YOUR OBJECTIVE | Because the material must match the original, reproduce every line of it exactly.
COLLECTED DATA: Begin
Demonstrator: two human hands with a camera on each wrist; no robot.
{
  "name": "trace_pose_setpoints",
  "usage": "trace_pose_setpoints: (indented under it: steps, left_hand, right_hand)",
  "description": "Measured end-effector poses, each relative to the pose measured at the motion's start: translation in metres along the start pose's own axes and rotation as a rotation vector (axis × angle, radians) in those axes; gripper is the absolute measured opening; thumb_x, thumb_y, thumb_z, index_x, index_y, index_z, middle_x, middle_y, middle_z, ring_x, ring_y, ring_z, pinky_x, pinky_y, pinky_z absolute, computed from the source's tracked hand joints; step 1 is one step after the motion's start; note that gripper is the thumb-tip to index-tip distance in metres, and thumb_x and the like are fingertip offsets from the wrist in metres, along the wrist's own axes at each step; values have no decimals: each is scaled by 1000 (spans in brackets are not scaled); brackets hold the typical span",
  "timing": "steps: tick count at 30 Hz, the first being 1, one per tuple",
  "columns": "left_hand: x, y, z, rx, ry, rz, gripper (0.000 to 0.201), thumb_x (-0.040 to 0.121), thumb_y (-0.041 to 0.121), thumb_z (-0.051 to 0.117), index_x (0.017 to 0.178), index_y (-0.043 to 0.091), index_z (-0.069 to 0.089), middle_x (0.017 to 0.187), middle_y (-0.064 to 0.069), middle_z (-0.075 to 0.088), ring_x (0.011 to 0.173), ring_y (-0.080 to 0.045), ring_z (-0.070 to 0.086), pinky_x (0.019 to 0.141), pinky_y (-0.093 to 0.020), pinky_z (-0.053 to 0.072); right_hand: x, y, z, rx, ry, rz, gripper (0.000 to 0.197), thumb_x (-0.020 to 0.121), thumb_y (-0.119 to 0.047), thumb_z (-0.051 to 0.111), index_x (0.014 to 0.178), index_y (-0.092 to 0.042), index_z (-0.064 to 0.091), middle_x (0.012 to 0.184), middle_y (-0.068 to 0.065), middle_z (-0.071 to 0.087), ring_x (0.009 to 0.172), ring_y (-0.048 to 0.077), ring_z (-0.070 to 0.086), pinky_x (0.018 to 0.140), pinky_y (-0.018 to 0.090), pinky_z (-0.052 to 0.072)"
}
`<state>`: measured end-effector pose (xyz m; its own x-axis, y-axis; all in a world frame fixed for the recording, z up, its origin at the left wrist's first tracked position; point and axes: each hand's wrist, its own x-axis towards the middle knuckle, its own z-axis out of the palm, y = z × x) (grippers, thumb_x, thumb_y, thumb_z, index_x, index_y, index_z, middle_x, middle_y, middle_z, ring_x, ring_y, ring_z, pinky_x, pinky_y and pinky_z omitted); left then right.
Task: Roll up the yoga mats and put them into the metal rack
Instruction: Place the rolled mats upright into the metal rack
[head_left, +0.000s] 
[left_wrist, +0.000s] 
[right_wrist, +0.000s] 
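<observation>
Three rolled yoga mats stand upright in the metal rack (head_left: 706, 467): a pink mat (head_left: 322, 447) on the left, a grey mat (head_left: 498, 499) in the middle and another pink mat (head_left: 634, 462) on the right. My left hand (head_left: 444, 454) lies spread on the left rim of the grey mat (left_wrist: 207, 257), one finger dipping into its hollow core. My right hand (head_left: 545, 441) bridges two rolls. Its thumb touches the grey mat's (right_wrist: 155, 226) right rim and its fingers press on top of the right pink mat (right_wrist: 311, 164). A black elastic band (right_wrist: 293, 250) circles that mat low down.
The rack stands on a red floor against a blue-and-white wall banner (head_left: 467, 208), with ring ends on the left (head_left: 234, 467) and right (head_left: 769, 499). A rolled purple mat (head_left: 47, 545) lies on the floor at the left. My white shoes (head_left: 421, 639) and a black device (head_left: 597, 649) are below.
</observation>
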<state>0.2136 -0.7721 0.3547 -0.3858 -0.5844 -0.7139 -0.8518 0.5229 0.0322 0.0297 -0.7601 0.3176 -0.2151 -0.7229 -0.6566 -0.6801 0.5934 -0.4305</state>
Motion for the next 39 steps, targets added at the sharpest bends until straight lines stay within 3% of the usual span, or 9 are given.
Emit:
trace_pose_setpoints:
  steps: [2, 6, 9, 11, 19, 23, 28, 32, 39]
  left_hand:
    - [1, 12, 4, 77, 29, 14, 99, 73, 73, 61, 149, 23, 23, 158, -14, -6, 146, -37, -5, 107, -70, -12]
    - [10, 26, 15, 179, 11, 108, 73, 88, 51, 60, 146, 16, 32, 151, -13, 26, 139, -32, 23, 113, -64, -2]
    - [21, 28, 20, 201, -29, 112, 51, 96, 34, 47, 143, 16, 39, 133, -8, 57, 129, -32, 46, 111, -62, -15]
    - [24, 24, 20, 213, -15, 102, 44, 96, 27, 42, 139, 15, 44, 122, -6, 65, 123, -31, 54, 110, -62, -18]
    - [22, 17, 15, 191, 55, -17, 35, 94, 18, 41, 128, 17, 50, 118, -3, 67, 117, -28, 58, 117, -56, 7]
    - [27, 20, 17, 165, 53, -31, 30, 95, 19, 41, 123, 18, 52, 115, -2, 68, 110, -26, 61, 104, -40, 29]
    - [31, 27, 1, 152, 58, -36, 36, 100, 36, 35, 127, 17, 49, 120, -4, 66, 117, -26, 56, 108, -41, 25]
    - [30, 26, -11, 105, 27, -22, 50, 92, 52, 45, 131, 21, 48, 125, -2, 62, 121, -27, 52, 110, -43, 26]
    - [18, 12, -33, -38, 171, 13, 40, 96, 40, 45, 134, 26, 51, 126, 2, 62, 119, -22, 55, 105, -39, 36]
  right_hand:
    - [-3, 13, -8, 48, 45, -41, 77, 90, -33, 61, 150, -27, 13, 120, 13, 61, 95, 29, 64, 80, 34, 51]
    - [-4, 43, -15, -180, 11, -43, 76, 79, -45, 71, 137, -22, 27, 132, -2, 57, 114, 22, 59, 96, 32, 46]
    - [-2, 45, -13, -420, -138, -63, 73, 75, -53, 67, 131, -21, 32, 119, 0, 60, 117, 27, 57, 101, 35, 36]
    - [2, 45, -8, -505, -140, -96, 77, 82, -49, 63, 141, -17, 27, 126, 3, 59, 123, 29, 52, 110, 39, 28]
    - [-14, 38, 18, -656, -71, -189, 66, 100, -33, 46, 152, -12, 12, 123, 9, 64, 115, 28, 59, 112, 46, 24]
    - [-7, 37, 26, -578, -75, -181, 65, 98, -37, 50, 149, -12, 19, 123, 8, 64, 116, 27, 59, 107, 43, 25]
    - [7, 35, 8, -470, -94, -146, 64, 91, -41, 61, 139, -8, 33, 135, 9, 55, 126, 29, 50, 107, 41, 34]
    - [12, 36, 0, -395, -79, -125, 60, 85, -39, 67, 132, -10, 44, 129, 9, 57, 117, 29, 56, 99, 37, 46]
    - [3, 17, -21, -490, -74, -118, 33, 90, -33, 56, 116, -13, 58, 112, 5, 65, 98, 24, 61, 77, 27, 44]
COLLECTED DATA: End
FINISHED EXERCISE |
Demonstrator: two human hands with a camera on each wrist; no robot.
{
  "name": "trace_pose_setpoints",
  "usage": "trace_pose_setpoints: (indented under it: steps, left_hand, right_hand)",
  "description": "Measured end-effector poses, each relative to the pose measured at the motion's start: translation in metres along the start pose's own axes and rotation as a rotation vector (axis × angle, radians) in those axes; gripper is the absolute measured opening; thumb_x, thumb_y, thumb_z, index_x, index_y, index_z, middle_x, middle_y, middle_z, ring_x, ring_y, ring_z, pinky_x, pinky_y, pinky_z absolute, computed from the source's tracked hand joints; step 1 is one step after the motion's start; note that gripper is the thumb-tip to index-tip distance in metres, and thumb_x and the like are fingertip offsets from the wrist in metres, along the wrist's own axes at each step; values have no decimals: each is scaled by 1000 (spans in brackets are not scaled); brackets hold the typical span",
  "timing": "steps: tick count at 30 Hz, the first being 1, one per tuple",
  "columns": "left_hand: x, y, z, rx, ry, rz, gripper (0.000 to 0.201), thumb_x (-0.040 to 0.121), thumb_y (-0.041 to 0.121), thumb_z (-0.051 to 0.117), index_x (0.017 to 0.178), index_y (-0.043 to 0.091), index_z (-0.069 to 0.089), middle_x (0.017 to 0.187), middle_y (-0.064 to 0.069), middle_z (-0.075 to 0.088), ring_x (0.011 to 0.173), ring_y (-0.080 to 0.045), ring_z (-0.070 to 0.086), pinky_x (0.019 to 0.141), pinky_y (-0.093 to 0.020), pinky_z (-0.053 to 0.072); right_hand: x, y, z, rx, ry, rz, gripper (0.000 to 0.197), thumb_x (-0.020 to 0.121), thumb_y (-0.119 to 0.047), thumb_z (-0.051 to 0.111), index_x (0.014 to 0.178), index_y (-0.092 to 0.042), index_z (-0.064 to 0.091), middle_x (0.012 to 0.184), middle_y (-0.068 to 0.065), middle_z (-0.071 to 0.087), ring_x (0.009 to 0.172), ring_y (-0.048 to 0.077), ring_z (-0.070 to 0.086), pinky_x (0.018 to 0.140), pinky_y (-0.018 to 0.090), pinky_z (-0.052 to 0.072)"
}
`<state>`: measured end-effector pose (xyz m; its own x-axis, y-axis; all in a world frame fixed for the recording, z up, its origin at the left wrist's first tracked position; point and axes: each hand's wrist, its own x-axis towards the middle knuckle, its own z-axis out of the palm, y = z × x) (grippers, thumb_x, thumb_y, thumb_z, index_x, index_y, index_z, middle_x, middle_y, middle_z, ring_x, ring_y, ring_z, pinky_x, pinky_y and pinky_z omitted); left then right.
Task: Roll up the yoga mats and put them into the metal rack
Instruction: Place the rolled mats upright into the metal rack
[head_left, +0.000s] 
[left_wrist, +0.000s] 
[right_wrist, +0.000s] 
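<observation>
Three rolled yoga mats stand upright in the metal rack (head_left: 706, 467): a pink mat (head_left: 322, 447) on the left, a grey mat (head_left: 498, 499) in the middle and another pink mat (head_left: 634, 462) on the right. My left hand (head_left: 444, 454) lies spread on the left rim of the grey mat (left_wrist: 207, 257), one finger dipping into its hollow core. My right hand (head_left: 545, 441) bridges two rolls. Its thumb touches the grey mat's (right_wrist: 155, 226) right rim and its fingers press on top of the right pink mat (right_wrist: 311, 164). A black elastic band (right_wrist: 293, 250) circles that mat low down.
The rack stands on a red floor against a blue-and-white wall banner (head_left: 467, 208), with ring ends on the left (head_left: 234, 467) and right (head_left: 769, 499). A rolled purple mat (head_left: 47, 545) lies on the floor at the left. My white shoes (head_left: 421, 639) and a black device (head_left: 597, 649) are below.
</observation>
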<state>0.2136 -0.7721 0.3547 -0.3858 -0.5844 -0.7139 -0.8518 0.5229 0.0322 0.0297 -0.7601 0.3176 -0.2151 -0.7229 -0.6566 -0.6801 0.5934 -0.4305</state>
Motion for the next 39 steps, targets added at the sharpest bends until straight lines stay within 3% of the usual span, or 9 are given.
Emit:
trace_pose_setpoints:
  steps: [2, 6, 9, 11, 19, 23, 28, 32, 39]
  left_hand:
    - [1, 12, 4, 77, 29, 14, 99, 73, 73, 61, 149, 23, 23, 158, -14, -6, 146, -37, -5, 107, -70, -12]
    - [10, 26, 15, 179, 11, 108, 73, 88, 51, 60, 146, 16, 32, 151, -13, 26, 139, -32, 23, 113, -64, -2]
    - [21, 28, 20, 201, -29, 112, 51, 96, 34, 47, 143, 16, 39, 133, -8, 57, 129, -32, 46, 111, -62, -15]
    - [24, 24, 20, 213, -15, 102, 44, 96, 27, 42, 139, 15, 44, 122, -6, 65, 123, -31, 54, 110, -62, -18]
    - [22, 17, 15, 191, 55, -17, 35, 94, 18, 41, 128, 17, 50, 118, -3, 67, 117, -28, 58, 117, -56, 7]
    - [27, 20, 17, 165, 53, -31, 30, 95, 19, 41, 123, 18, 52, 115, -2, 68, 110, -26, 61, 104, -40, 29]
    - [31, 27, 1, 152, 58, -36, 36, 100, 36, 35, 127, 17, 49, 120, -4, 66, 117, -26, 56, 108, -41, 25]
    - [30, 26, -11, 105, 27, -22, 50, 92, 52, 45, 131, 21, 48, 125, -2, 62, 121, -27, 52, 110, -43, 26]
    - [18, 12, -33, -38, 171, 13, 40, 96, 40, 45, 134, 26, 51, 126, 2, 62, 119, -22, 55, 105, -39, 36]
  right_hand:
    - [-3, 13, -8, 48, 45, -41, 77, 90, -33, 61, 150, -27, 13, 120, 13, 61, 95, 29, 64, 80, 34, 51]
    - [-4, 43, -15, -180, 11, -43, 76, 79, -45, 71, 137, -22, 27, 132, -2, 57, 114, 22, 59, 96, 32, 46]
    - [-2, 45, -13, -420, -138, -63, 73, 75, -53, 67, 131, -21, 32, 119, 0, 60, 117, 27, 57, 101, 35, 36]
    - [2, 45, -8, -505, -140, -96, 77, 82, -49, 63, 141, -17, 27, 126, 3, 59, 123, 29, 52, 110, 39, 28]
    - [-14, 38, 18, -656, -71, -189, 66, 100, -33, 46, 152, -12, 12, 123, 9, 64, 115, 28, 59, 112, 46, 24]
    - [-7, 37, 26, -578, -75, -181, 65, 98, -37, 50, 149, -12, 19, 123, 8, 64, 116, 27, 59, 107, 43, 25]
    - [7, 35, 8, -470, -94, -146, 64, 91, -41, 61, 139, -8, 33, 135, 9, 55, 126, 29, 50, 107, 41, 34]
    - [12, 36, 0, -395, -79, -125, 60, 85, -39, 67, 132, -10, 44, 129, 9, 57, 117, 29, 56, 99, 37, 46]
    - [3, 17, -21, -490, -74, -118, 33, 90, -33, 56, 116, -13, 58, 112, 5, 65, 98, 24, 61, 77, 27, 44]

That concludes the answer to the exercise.